NIHR ARC Oxford and Thames Valley’s “Guide for researchers working with Patient and Public Involvement (PPI) Contributors” was co-produced by researchers and ‘PPI Contributors’ to help get new researchers up to speed.
We have also created a brief guide, collecting together some of the accumulated wisdom of our PPI Team – a mini-guide to “Patient and Public Involvement for Researchers”
This can be one of the hardest aspects of planning for involvement – how much do you pay people? How do you effectively budget for involvement in a three-year project?
Our own in-ARC involvement group – PenPIG – helped us to write a payment policy for the ARC, which is a good place to start.
This example of a simple budget for a grant application demonstrates the sort of costs you may need to consider when planning your involvement.
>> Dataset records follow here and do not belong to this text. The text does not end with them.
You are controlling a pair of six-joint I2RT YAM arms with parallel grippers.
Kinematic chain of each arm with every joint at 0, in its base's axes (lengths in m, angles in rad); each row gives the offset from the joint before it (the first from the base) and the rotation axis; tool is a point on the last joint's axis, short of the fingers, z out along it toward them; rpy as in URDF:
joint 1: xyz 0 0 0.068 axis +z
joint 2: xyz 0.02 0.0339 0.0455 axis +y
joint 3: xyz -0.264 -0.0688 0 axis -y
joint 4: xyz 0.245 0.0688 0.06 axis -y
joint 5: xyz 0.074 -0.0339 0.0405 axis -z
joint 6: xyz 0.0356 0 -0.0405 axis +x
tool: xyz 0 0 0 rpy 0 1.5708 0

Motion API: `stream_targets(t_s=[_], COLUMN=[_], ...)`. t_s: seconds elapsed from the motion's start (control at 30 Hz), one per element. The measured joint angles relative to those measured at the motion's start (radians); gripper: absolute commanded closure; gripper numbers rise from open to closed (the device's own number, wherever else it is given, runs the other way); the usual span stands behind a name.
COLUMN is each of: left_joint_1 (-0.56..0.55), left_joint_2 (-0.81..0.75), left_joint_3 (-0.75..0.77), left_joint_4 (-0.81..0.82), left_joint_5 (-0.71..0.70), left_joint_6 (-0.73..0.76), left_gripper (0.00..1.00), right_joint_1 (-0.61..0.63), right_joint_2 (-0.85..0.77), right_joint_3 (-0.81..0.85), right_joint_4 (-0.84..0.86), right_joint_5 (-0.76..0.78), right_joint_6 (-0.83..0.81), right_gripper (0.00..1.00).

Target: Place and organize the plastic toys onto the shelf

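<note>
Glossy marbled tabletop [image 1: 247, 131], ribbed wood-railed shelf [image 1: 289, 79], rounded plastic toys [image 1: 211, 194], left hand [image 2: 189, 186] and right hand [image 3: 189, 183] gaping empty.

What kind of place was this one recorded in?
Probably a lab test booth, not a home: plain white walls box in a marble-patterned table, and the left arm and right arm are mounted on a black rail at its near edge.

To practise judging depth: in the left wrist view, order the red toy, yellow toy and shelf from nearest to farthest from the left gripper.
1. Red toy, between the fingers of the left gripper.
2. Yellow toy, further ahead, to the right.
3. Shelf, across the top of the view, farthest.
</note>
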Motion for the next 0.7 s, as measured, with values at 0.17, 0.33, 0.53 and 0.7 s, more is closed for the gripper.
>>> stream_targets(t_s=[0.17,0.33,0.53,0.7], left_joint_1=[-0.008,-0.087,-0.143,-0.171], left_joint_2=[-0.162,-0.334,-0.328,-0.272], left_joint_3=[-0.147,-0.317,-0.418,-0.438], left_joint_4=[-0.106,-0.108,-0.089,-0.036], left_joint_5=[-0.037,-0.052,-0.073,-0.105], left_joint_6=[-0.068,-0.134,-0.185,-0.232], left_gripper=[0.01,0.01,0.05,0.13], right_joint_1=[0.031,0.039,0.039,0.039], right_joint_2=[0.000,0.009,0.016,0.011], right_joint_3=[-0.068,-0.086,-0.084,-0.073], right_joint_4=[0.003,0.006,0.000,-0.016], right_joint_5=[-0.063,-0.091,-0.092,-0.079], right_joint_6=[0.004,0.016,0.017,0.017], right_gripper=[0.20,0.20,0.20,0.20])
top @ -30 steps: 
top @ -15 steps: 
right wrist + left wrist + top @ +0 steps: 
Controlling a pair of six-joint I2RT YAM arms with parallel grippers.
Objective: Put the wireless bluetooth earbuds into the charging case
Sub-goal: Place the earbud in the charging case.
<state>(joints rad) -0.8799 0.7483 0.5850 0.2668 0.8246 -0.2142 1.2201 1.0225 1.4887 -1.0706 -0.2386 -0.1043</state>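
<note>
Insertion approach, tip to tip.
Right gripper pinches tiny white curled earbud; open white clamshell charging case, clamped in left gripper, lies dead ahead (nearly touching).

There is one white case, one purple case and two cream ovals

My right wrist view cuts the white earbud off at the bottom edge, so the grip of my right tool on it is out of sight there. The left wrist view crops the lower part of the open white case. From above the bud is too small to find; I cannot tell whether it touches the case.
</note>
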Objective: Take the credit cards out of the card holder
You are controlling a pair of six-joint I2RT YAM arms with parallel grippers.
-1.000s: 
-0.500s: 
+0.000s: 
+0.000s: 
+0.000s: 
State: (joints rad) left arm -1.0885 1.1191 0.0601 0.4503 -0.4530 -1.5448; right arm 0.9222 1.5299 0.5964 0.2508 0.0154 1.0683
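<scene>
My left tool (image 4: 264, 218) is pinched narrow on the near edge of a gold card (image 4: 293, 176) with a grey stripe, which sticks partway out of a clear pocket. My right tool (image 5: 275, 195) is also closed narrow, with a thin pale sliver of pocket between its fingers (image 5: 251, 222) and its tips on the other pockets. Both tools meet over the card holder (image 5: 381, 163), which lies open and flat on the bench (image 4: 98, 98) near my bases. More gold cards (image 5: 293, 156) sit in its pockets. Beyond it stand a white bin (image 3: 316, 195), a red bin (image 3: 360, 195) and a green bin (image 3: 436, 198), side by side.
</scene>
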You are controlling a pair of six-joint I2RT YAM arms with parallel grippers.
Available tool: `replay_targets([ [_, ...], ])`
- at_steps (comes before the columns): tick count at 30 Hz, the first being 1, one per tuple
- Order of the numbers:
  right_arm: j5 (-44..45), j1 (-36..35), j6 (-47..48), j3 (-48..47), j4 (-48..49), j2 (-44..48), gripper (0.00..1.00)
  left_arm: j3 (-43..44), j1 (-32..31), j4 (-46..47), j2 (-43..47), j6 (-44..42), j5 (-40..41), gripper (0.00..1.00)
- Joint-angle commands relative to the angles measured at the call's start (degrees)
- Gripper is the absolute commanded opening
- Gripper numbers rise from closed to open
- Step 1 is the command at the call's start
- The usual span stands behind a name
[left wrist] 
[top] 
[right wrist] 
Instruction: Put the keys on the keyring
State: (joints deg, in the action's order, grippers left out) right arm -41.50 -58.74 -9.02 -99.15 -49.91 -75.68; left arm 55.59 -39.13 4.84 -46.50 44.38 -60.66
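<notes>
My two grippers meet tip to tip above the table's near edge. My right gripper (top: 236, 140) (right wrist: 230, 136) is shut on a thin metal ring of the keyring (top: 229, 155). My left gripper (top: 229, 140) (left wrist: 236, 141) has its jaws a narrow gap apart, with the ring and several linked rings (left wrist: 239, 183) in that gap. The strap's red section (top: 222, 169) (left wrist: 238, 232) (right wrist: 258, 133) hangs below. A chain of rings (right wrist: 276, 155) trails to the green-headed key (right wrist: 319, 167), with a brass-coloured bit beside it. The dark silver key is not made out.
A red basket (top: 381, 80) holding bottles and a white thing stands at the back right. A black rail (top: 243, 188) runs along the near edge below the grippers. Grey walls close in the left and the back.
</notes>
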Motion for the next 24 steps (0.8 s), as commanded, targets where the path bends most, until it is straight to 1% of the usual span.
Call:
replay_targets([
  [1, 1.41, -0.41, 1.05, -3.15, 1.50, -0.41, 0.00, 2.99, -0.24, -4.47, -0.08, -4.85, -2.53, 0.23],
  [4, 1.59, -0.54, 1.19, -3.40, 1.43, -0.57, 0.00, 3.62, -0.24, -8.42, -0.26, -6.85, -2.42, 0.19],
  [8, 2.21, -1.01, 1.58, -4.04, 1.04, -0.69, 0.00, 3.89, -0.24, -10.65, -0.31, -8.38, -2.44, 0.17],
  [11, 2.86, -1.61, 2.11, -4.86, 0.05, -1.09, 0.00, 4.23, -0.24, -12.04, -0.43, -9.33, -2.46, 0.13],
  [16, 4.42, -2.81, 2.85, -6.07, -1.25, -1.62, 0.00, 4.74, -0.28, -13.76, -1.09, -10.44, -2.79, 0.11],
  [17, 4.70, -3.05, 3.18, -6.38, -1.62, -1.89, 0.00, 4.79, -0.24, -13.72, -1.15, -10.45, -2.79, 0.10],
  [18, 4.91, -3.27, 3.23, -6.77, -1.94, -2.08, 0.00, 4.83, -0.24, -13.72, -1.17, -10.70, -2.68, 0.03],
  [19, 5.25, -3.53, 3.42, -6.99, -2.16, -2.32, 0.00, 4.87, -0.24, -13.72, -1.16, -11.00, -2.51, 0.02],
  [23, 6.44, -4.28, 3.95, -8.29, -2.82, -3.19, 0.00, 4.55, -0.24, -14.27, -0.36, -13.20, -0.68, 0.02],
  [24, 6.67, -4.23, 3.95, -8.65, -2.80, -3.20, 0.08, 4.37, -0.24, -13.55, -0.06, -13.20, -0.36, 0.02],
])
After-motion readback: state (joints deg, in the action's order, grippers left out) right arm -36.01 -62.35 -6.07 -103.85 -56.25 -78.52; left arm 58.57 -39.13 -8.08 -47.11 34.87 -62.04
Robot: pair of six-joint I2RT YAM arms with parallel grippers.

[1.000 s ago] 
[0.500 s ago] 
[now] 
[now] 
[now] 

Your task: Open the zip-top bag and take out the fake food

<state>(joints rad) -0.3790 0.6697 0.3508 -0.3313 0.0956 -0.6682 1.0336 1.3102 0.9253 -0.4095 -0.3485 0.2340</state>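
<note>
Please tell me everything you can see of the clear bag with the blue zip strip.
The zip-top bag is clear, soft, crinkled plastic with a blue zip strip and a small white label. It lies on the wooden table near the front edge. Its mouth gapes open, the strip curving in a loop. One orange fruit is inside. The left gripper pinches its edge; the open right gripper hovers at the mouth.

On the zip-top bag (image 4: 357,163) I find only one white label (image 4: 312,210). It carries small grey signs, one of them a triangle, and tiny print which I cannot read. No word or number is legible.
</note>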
If you are contacted by someone considering getting involved in NIHR research who has concerns about how payments might affect their benefits, they can contact Benefits Advice Service directly on 01234 330604 and at email@example.com. It is free, confidential and the advice is personalised using the latest regulations.
Meetings and workshops
If this is your first time involving a patient or member of the public in your work before, you may need some help with the practicalities – thinking about catering, how to put an agenda together and how to get output from a workshop. We are gathering resources in this section to help with all of the practicalities of involvement.
This booklet on facilitation techniques is a good place to start thinking about activities to use in your workshop to work with your participants.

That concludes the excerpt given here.